* _Instructions to follow_: Copy each line of the listing below exactly.

═══ Dataset content ═══

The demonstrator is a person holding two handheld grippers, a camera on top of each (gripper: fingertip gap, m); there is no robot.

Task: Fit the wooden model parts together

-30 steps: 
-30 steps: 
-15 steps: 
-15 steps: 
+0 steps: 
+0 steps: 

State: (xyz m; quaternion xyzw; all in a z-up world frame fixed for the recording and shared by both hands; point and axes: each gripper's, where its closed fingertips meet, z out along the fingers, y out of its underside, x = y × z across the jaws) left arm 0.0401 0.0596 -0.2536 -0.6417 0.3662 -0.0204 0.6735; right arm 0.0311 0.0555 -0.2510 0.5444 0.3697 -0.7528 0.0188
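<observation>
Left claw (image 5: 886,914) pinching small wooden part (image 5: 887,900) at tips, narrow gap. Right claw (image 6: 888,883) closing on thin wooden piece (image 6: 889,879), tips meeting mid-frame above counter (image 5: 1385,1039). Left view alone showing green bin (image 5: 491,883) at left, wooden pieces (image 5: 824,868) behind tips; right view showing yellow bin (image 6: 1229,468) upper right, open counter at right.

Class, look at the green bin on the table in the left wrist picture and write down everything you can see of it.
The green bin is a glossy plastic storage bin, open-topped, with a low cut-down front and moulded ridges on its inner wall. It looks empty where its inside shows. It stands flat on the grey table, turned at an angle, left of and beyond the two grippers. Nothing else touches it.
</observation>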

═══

* _Response below_:
The demonstrator is a person holding two handheld grippers, a camera on top of each (gripper: fingertip gap, m); there is no robot.

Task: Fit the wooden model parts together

-30 steps: 
-30 steps: 
-15 steps: 
-15 steps: 
+0 steps: 
+0 steps: 

State: (xyz m; quaternion xyzw; all in a z-up world frame fixed for the recording and shared by both hands; point and axes: each gripper's, where its closed fingertips meet, z out along the fingers, y out of its underside, x = y × z across the jaws) left arm 0.0401 0.0596 -0.2536 -0.6417 0.3662 -0.0204 0.6735; right arm 0.0311 0.0555 -0.2510 0.5444 0.3697 -0.7528 0.0188
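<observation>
Left claw (image 5: 886,914) pinching small wooden part (image 5: 887,900) at tips, narrow gap. Right claw (image 6: 888,883) closing on thin wooden piece (image 6: 889,879), tips meeting mid-frame above counter (image 5: 1385,1039). Left view alone showing green bin (image 5: 491,883) at left, wooden pieces (image 5: 824,868) behind tips; right view showing yellow bin (image 6: 1229,468) upper right, open counter at right.

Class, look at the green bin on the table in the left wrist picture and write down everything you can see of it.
The green bin is a glossy plastic storage bin, open-topped, with a low cut-down front and moulded ridges on its inner wall. It looks empty where its inside shows. It stands flat on the grey table, turned at an angle, left of and beyond the two grippers. Nothing else touches it.
</observation>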

The reply to this exercise is complete.